Back, T., Hoffmeister, F. and Schwefel, H.P. (1991). A survey of evolution strategies. In Proc. of the 4th Int. Conf. on Genetic Algorithms, pp. 2-9. Morgan Kaufmann.
Michalewicz, Z. and Janikov, S.J. (1991). Genetic algorithms for numerical optimization. Statistics and Computing, 1(2), 75-91.
Michalewicz, Z. (1992). Genetic algorithms + data structures = evolution programs. Berlin-Heidelberg: Springer Verlag.
Michalewicz, Z. (1995). Genetic algorithms, numerical optimization and constraints. In Proc. of the 4th Int.

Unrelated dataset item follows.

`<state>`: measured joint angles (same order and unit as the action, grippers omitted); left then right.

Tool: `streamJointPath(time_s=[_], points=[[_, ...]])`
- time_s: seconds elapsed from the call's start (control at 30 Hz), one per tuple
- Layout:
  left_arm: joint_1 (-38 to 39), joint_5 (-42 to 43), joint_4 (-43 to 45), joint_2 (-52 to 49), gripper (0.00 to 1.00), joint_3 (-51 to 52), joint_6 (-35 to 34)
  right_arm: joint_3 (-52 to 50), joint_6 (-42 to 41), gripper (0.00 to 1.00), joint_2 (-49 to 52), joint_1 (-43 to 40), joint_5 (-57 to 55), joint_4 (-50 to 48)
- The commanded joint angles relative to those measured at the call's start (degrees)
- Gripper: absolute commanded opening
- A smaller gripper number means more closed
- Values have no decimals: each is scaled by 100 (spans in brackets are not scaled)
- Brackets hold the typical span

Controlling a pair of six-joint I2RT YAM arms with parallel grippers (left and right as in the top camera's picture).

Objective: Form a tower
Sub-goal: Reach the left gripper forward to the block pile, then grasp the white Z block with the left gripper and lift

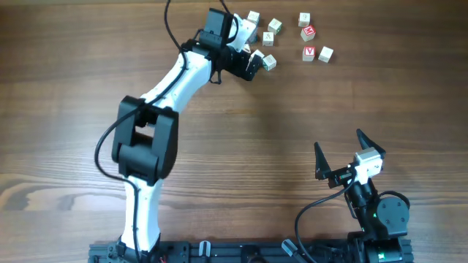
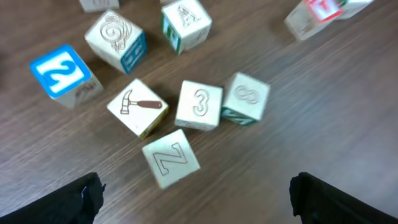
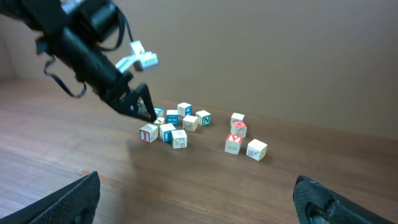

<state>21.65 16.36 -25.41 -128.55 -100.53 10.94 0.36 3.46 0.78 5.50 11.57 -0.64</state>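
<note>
Small pale wooden letter cubes lie loose at the table's far side; no tower is in view. In the left wrist view I see a Z cube [image 2: 171, 157], a 3 cube [image 2: 199, 104], an 8 cube [image 2: 245, 98], a hammer cube [image 2: 137, 107] and a blue 2 cube [image 2: 59, 71]. My left gripper [image 2: 199, 208] [image 1: 252, 63] hovers open over this cluster, the Z cube just ahead of its fingers, nothing between them. My right gripper [image 1: 338, 140] [image 3: 199, 208] stands open and empty near the front right, far from the cubes.
A second group with red-topped cubes [image 1: 308, 52] [image 3: 239, 129] lies right of the cluster. A single pale cube [image 1: 325, 53] sits at its right end. The left arm [image 1: 175, 80] stretches diagonally across the table's left half.
</note>
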Motion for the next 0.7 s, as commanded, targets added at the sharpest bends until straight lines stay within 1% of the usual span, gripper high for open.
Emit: streamJointPath(time_s=[0.0, 0.23, 0.5, 0.53, 0.57, 0.63, 0.67], points=[[4, -83, 79, -238, 100, -94, 105, -7, -61, 100, -50, 15, 4, -24], [11, -81, 407, -396, 100, -94, 63, -7, -61, 100, -50, 15, 4, -24], [11, -83, 470, -776, 100, -94, 66, -7, -61, 100, -50, 15, 4, -24], [11, -83, 518, -811, 95, -94, 66, -7, -61, 100, -50, 15, 4, -24], [11, -83, 535, -839, 87, -94, 66, -7, -61, 100, -50, 15, 4, -24], [9, -85, 553, -863, 61, -94, 66, -7, -63, 100, -50, 15, 4, -24], [11, -83, 553, -863, 59, -94, 66, -7, -61, 100, -50, 15, 4, -24]])
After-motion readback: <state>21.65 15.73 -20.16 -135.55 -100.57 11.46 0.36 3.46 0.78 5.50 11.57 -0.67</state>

Conf. on Genetic Algorithms. pp. 151-158. Morgan Kaufmann.
See Also
cross,
px1,
kpx,
sc,
rsc,
hux,
ux,
ux2,
mx,
rrc,
disc,
atc,
cpc,
eclc,
raoc,
dc,
ax,
hc,
sax,
lax,
bx,
ebx,
blxa,
blxab,
lapx,
elx,
geomx,
spherex,
pmx,
mpmx,
upmx,
ox,
ox2,
mpx,
erx,
pbx,
pbx2,
cx,
icx,
smc
Examples
parent1 = c(1.1, 1.6, 0.0, 1.1, 1.4, 1.2)
parent2 = c(1.2, 0.0, 0.0, 1.5, 1.2, 1.4)
wax(parent1, parent2)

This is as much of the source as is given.